Of course, Journal staffers understand that the strong competition for Pulitzers means that many worthy stories fail to be named finalists each year. And that’s certainly true in covering today’s White House, where one scandal report seems to follow another. Still, the failure of Theranos to win stumps them.
There’s also suspicion that some in the Pulitzer organization may be biased because of the Journal’s now decade-long ownership by Rupert Murdoch, seen by the left as something of a pariah among mainstream publications because he also owns Fox News, and backs the president.

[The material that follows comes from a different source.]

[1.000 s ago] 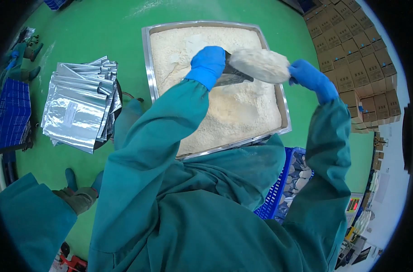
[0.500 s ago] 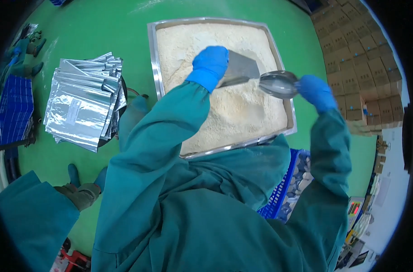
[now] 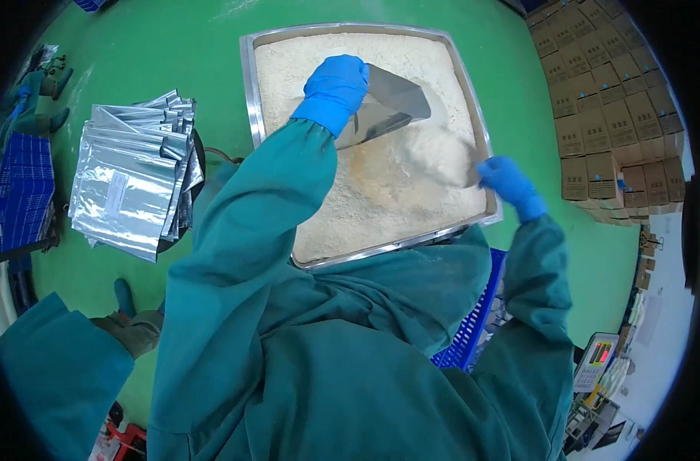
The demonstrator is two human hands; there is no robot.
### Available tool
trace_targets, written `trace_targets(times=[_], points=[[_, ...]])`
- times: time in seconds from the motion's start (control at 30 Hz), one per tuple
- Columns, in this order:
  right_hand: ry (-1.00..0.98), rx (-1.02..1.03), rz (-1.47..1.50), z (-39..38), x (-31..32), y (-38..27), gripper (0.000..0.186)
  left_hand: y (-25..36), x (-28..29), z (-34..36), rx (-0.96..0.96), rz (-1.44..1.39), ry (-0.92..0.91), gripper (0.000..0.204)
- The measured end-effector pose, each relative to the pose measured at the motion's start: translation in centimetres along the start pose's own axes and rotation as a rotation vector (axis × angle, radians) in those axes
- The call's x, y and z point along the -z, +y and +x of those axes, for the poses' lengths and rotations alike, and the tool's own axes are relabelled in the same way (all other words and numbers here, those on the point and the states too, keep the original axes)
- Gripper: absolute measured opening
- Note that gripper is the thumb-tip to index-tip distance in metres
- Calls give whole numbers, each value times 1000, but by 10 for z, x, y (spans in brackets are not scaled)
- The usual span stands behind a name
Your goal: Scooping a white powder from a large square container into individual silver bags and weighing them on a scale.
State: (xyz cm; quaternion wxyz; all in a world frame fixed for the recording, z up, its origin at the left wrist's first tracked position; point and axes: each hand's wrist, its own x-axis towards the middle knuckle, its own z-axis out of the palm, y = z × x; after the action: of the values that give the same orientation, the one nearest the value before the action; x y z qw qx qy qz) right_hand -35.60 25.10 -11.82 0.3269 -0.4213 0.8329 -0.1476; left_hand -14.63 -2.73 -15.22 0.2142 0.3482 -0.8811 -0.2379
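Note:
My left hand (image 3: 336,91) is closed on a grey metallic item (image 3: 392,96), apparently an open foil bag, held over a metal tray (image 3: 251,92) of pale powder (image 3: 396,215). My right hand (image 3: 507,180) grips a scoop at the tray's right side; its bowl, blurred, is heaped with powder (image 3: 440,154) and sits at the powder's surface, just below and right of the grey item. A hollow with a yellower patch shows in the powder between and below the hands.
Left are a stack of foil bags (image 3: 127,184) and blue crates (image 3: 23,192). Another person's green sleeve (image 3: 58,361) and boots show at left. A blue basket (image 3: 473,315) is below the tray. Cartons (image 3: 603,115) are stacked right, a scale (image 3: 595,361) lower right.
My left hand has moved slightly up and left. My right hand has come down; the scoop, raised full earlier and bare half a second ago, is now low in the tray with powder on it.

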Motion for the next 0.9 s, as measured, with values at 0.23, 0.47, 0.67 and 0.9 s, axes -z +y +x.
trace_targets(times=[0.23, 0.47, 0.67, 0.9], points=[[8, 34, -511, 12, 87, -128, 39, 15, -6, -10, -17, 37, -81, 33], [246, 212, -857, 20, 45, -184, 34, 15, -3, -10, 37, 43, -76, 32], [22, -96, -697, 3, 91, -125, 39, 11, -1, 0, 44, 28, -99, 31], [194, 156, 10, 103, -38, -112, 52, 51, 33, -45, 207, 352, -423, 30]])
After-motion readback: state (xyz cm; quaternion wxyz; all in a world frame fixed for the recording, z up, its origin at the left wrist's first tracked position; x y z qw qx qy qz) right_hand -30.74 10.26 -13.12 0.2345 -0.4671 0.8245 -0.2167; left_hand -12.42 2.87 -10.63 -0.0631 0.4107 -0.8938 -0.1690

The Journal, though, has won Pulitzers in the past decade – including a 2015 Investigative Prize for exposing Medicare fraud – even if its wins don’t come quite as often as in previous years. Staffers there also note that the hush-money story and the exposing of Theranos (a company in which Murdoch was said to have personally lost on a large investment) prove that the Journal remains independent enough to tell truth to power, including the power of its owner.
In an interesting twist, it’s been suggested – including in a recent Vanity Fair article about this year’s Pulitzer Prizes – that the Theranos story may still have a shot at a Pulitzer this year, if Carreyrou’s “Bad Blood” happens to be named as winner of the General Nonfiction prize on Monday.
Roy Harris, a former Wall Street Journal reporter and author of “Pulitzer’s Gold: A Century of Public Service Journalism,” writes for Poynter about prize-winning reporting and other topics. He lives in Hingham, Massachusetts.